■ **WORK TASK**
Which lines of the data contain the string "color"? Copy every one.

::: MATERIAL TO PROCESS

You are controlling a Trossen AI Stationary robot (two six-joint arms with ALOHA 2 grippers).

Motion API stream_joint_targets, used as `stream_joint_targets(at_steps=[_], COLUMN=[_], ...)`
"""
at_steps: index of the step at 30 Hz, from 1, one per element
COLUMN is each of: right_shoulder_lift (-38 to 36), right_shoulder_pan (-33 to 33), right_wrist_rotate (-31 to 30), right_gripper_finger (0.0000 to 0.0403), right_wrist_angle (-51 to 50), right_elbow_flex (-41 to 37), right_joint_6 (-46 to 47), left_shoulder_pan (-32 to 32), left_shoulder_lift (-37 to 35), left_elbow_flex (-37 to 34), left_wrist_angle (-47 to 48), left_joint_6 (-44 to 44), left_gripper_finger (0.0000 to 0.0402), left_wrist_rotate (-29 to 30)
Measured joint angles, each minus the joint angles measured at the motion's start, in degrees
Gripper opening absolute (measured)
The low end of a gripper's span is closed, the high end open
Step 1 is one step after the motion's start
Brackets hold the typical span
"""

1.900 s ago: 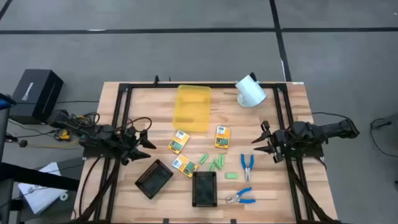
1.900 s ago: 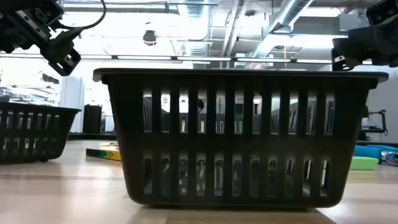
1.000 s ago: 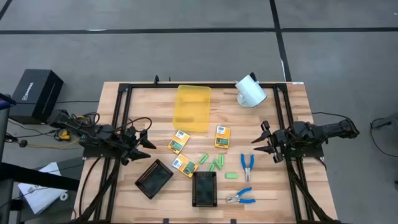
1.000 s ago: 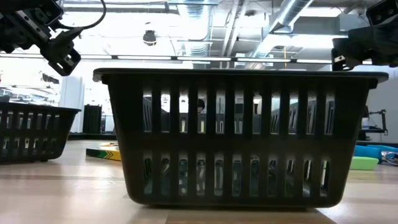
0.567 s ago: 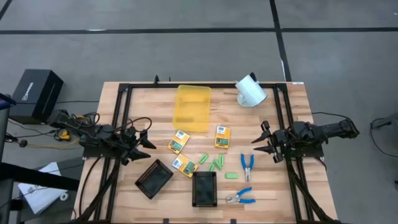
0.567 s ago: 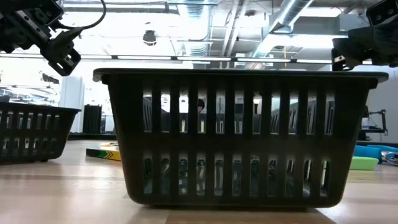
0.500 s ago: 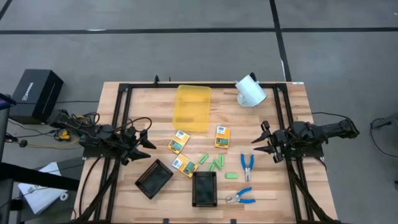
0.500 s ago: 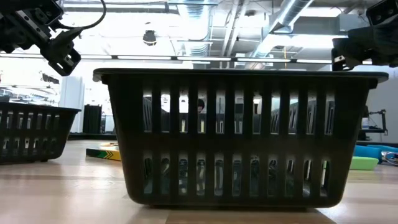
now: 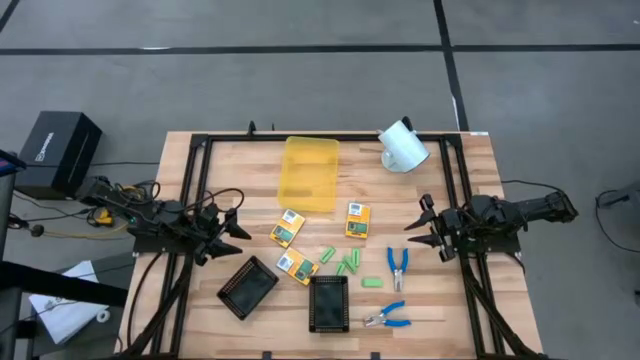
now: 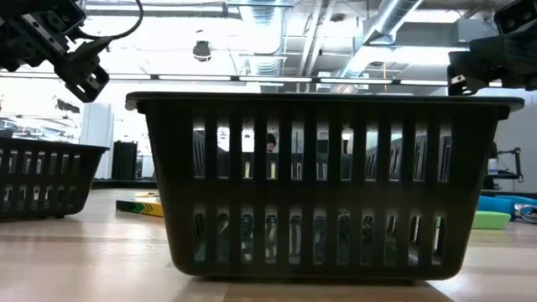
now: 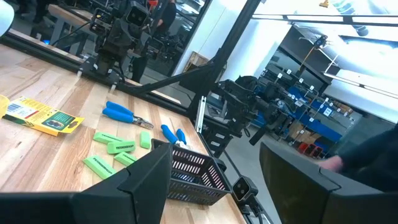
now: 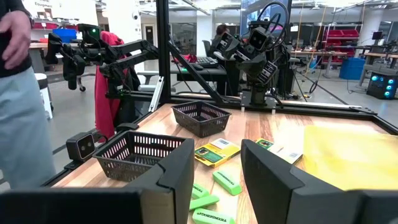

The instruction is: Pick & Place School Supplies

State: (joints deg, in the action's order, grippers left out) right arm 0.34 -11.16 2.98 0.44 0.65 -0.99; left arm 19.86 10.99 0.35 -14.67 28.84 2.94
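Three yellow-orange printed boxes point(image 9: 288, 227) point(image 9: 358, 220) point(image 9: 296, 266) lie flat mid-table. Several light-green sticks point(image 9: 345, 262) and a green block point(image 9: 372, 282) are scattered to their right. Two blue-handled tools point(image 9: 398, 268) point(image 9: 388, 317) lie nearer the right arm. My left gripper point(image 9: 232, 228) hovers open over the table's left side, its own view point(image 11: 230, 186) looking across the sticks point(image 11: 115, 146). My right gripper point(image 9: 425, 225) hovers open at the right, above the upper blue tool, and holds nothing point(image 12: 217, 186).
A translucent yellow bin point(image 9: 309, 172) sits toward the far edge, with a white object point(image 9: 403, 146) at the far right. Two black slatted trays point(image 9: 248, 287) point(image 9: 328, 303) stand near the front edge; one point(image 10: 323, 184) fills the low view. A person point(image 12: 18, 93) stands beyond the table.
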Motion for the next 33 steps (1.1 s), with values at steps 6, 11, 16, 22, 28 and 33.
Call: stream_joint_targets(at_steps=[6, 11, 16, 22, 28, 33], right_shoulder_lift=[0.0, 0.0, 0.0, 0.0, 0.0, 0.0], right_shoulder_pan=[0.0, 0.0, 0.2, 0.4, 0.4, 0.5], right_wrist_rotate=[0.0, 0.0, 0.0, 0.0, -0.6, -3.2], right_gripper_finger=[0.0123, 0.0123, 0.0123, 0.0123, 0.0123, 0.0123], right_wrist_angle=[0.0, 0.0, 0.0, 0.1, 0.0, 5.2], right_elbow_flex=[0.0, 0.0, 0.0, 0.0, 0.0, -0.1], right_joint_6=[0.0, 0.0, -6.0, -15.9, -18.5, -14.2], left_shoulder_pan=[0.0, 0.0, 0.0, 0.0, 0.0, 0.0], left_shoulder_lift=[0.0, 0.0, 0.0, 0.0, 0.0, 0.0], left_elbow_flex=[0.0, 0.0, 0.0, 0.0, 0.0, 0.0], left_wrist_angle=[0.0, 0.0, 0.0, 0.0, 0.0, -4.8], left_joint_6=[0.0, 0.0, 0.0, 0.0, -7.0, -15.7], left_gripper_finger=[0.0237, 0.0237, 0.0237, 0.0237, 0.0237, 0.0237], left_wrist_rotate=[0.0, 0.0, 0.0, 0.0, 0.0, 4.9])
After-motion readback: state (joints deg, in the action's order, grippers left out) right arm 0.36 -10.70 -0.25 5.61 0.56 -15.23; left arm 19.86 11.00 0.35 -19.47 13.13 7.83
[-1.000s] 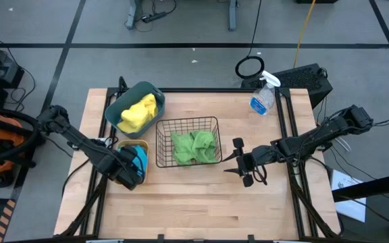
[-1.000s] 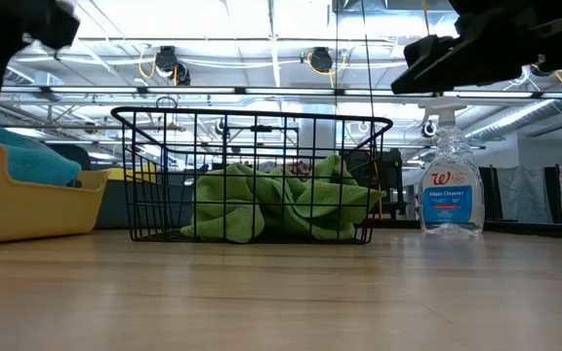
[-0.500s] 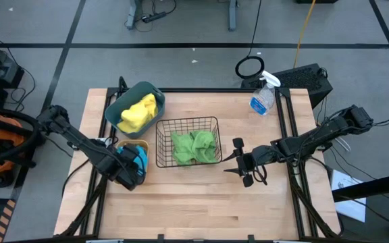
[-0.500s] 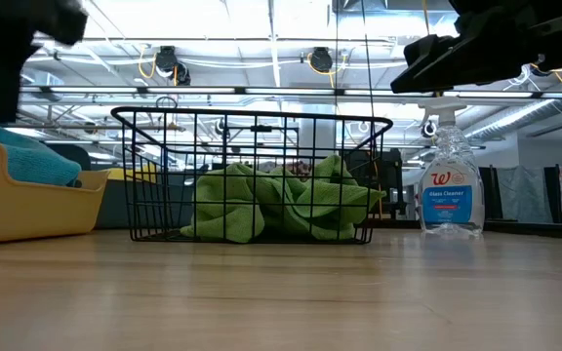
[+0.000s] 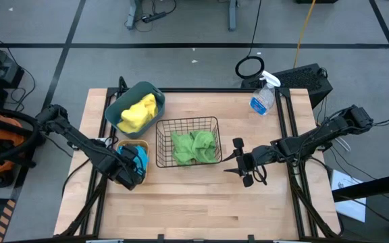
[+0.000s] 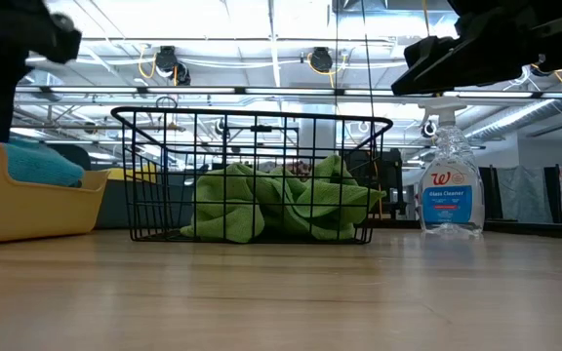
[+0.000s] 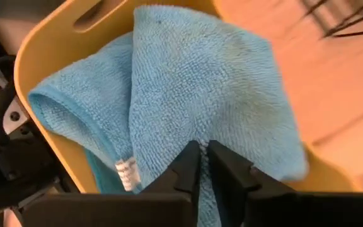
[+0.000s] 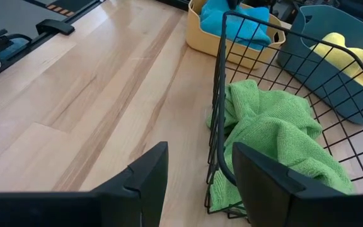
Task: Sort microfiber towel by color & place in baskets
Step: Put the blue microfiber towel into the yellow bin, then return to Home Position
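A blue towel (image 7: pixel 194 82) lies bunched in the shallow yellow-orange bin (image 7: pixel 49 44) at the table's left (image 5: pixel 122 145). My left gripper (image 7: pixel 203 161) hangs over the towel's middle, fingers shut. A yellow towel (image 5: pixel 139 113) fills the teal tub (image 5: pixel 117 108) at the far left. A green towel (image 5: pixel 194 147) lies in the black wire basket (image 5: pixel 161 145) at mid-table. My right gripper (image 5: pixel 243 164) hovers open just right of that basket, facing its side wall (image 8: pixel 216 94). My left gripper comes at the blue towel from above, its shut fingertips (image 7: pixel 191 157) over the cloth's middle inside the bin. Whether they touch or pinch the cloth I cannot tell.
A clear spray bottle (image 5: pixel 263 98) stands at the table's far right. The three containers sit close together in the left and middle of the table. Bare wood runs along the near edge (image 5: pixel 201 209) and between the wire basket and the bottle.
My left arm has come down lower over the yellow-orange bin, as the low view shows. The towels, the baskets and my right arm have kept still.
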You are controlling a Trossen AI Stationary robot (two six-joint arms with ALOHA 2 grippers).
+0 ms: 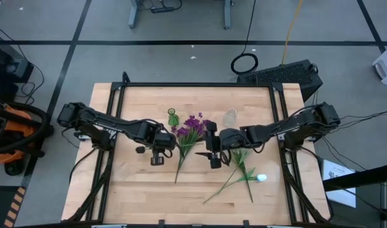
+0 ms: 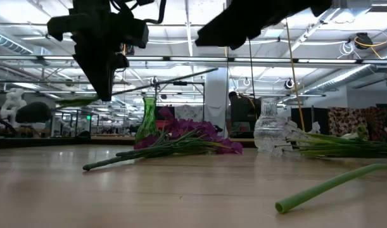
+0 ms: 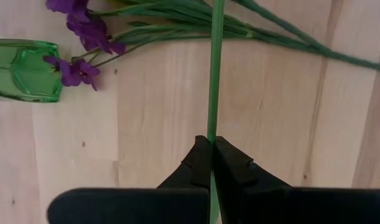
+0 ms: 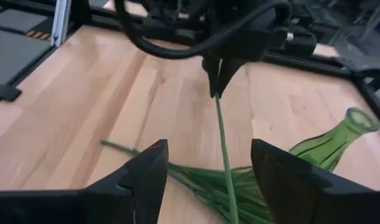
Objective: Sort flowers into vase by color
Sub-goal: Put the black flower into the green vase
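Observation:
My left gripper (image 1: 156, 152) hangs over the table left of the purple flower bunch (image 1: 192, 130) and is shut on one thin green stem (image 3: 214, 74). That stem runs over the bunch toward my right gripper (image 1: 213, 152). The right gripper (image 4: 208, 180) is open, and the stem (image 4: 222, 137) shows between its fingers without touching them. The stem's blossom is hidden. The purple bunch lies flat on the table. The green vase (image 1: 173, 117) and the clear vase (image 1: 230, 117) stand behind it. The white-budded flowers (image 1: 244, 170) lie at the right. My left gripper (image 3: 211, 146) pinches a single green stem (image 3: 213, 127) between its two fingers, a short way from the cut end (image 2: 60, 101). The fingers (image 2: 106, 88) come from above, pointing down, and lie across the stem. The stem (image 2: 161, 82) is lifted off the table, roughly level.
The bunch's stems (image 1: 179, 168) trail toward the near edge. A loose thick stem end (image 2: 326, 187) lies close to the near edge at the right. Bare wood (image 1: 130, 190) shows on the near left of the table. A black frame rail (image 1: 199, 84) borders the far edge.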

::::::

■ **RESPONSE BOX**
Task: Sort microfiber towel by color & place in baskets
Objective: Sort flowers into vase by color

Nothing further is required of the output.